As the weeks tick by, I can hardly believe how much time I’ve spent here and how many things have happened. It seems like just yesterday I arrived, bewildered, in the airport in Merignac after many long hours of travel. Although I hardly spent any time in school in February, my French somehow was still able to improve. According to my host family and friends here, I’ve made serious headway since the beinning of January. Though, it doesn’t feel that way to me. I still feel like I’m drowning in French conversation most of the time and I have to strain my ears to understand phrases, even when they are said slowly. There are the rare-but increasingly more frequent-instances when something is said, whether just a phrase or an entire sentence, that I understand immediately with very little thought or subconscious translation is required. I live for those moments.

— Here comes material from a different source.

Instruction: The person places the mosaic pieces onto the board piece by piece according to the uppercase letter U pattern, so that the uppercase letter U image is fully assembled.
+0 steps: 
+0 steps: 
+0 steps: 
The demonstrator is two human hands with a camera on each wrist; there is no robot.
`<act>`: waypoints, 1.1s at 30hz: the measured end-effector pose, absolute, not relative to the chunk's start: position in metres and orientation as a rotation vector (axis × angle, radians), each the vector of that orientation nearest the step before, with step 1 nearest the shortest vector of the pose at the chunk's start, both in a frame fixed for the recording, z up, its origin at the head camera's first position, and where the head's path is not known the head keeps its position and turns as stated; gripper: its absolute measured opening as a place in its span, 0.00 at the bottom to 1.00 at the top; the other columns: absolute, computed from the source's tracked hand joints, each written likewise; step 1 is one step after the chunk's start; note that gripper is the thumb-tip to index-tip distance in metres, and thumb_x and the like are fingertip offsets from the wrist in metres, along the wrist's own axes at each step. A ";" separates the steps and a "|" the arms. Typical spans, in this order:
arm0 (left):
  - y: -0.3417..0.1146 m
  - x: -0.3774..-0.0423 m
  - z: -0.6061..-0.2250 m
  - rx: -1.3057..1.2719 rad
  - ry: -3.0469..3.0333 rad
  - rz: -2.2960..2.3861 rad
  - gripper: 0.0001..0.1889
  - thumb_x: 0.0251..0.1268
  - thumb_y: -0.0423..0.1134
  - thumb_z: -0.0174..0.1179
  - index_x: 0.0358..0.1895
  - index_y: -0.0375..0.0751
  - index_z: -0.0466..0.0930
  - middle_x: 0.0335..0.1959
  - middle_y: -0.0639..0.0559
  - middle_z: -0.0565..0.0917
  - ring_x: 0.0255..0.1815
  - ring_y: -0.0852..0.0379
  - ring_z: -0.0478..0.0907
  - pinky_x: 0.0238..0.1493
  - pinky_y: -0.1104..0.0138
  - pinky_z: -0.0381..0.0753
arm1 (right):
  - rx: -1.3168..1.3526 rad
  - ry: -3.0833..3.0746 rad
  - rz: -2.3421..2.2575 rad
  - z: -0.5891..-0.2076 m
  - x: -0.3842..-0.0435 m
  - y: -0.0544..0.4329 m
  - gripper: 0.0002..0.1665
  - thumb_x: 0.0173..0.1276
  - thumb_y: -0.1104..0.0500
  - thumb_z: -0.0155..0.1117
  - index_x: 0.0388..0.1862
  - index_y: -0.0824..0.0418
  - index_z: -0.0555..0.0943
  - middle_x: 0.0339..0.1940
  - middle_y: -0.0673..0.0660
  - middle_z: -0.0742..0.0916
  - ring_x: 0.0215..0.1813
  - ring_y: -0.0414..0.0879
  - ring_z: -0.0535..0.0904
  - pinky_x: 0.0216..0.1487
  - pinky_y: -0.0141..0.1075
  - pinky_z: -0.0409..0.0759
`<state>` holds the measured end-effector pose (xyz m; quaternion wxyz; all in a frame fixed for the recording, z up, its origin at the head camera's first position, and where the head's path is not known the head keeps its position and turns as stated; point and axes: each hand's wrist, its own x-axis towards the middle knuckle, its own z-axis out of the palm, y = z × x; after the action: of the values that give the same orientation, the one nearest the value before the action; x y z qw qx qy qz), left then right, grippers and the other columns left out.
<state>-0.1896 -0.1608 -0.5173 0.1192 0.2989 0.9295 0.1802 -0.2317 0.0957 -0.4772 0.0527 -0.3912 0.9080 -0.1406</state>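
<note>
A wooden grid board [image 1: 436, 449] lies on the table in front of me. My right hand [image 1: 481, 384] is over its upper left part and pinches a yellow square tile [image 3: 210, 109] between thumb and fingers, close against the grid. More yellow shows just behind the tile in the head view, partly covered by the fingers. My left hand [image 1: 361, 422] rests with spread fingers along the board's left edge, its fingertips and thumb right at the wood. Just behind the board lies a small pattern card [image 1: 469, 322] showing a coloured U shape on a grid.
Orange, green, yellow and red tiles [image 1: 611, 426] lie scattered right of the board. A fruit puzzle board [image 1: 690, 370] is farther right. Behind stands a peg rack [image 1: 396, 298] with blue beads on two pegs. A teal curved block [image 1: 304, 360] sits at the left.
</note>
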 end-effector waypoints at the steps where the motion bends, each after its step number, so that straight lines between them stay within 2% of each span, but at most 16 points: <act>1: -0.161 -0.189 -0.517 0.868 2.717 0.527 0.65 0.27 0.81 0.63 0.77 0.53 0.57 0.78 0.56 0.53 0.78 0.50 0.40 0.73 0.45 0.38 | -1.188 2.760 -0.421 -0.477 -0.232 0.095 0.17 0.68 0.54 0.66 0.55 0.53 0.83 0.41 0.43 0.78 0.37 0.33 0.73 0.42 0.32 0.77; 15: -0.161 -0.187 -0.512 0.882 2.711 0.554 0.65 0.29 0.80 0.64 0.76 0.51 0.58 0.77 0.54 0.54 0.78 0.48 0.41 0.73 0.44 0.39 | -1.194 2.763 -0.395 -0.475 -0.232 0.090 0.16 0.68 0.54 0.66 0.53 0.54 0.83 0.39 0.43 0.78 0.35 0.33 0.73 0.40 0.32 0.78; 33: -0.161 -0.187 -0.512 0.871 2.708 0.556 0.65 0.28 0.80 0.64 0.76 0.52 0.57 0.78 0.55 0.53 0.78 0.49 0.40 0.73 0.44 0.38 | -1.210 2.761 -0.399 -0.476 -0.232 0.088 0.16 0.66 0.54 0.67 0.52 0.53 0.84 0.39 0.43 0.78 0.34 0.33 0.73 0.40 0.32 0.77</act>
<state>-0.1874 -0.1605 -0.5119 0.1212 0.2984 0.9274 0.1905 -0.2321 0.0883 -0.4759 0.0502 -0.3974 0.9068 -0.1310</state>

I spent this past week skiing in the Pyerenees at the resort La Mongie. If there is one thing that has seamlessly translated from my normal life to ma vie fraçaise, it is my ability to ski and be willing to make a fool of myself in the process. Don’t get me wrong, I’m quite good at skiing, there are just many occasions when I look like an absolute imbecile while doing so. Luckily, France got to see that side of me too. Joy.
I’ve equated that the Pyerenees are better than skiing on the East Coast but slightly less than the Rockies. I can only imagine that the Alps, another popular skiing destination in France, is even better than the Rockies but is more expensive. One thing that was nifty about the skiing system was there were no coat tags to be left on your ski jacket for all of eternity, but rather a sensor card that could be kept in your pocket and a sensor machine that would read it as you went through it. Much more eco-friendly because after one week of skiing, I only had one card (you could reload your card daily) instead of a billion tags to show for it. Another huge bonus was the apartment that my family owns is right on the mountain so all we had to do was take the elevator down and step out to the slopes. Not gonna lie, it’ll be a shocking reality when I have to drive to the mountain and deal with the whole changing-in-the-car ordeal.
One significant realization I had this week was due to a lift-line conversation I had with my host sister, Melina. To give you a bit of background, we had decided to picnic on the mountain that day, therefore requiring that we bring our lunches with us. I didn’t want to take a backpack so I stuffed all of my goodies into a cross-body purse that I could wear under my coat. When we were in one of the lift lines, I made a joke that it looked like I was pregnant (because of hoe the bag was positioned) with a food baby. But, I didn’t now the word for pregnant in French (it’s enceinte). Enceinte happens to be an extremely difficult word for the English tongue to pronounce and requires a lot of trying before even moderate success. So, Melina and I were going back and forth saying “enceinte, enceinte, enceinte, enceinte, je suis enceinte, je suis enceinte, ENCEINTE, ENCEINTE” and I still wasn’t able to say it correctly. By this point, we were starting to get some weird looks from other skiers about our conversation and it wasn’t until I translated the conversation to sound like “pregnant, pregnant, pregnant, pregnant, I am pregnant, I am pregnant, PREGNANT, PREGNANT”that I understood what they must be hearing. Because when I think of it that way, it is enormously funny and absolutely ridiculous. No wonder we were getting so many sideways stares! It was just a humorous realization understanding a conversation like that makes perfect sense in context, but out of context, it makes us sound crazy. SO, the next time you hear a bizarre conversation between a few people, don’t be so quick to judge because you have no idea what they could really be talking about.
The weather was so bipolar, one day it was sunny and boarder line hot and another it was blustery and snowing.
The gorgeous view from the top of one of the slopes.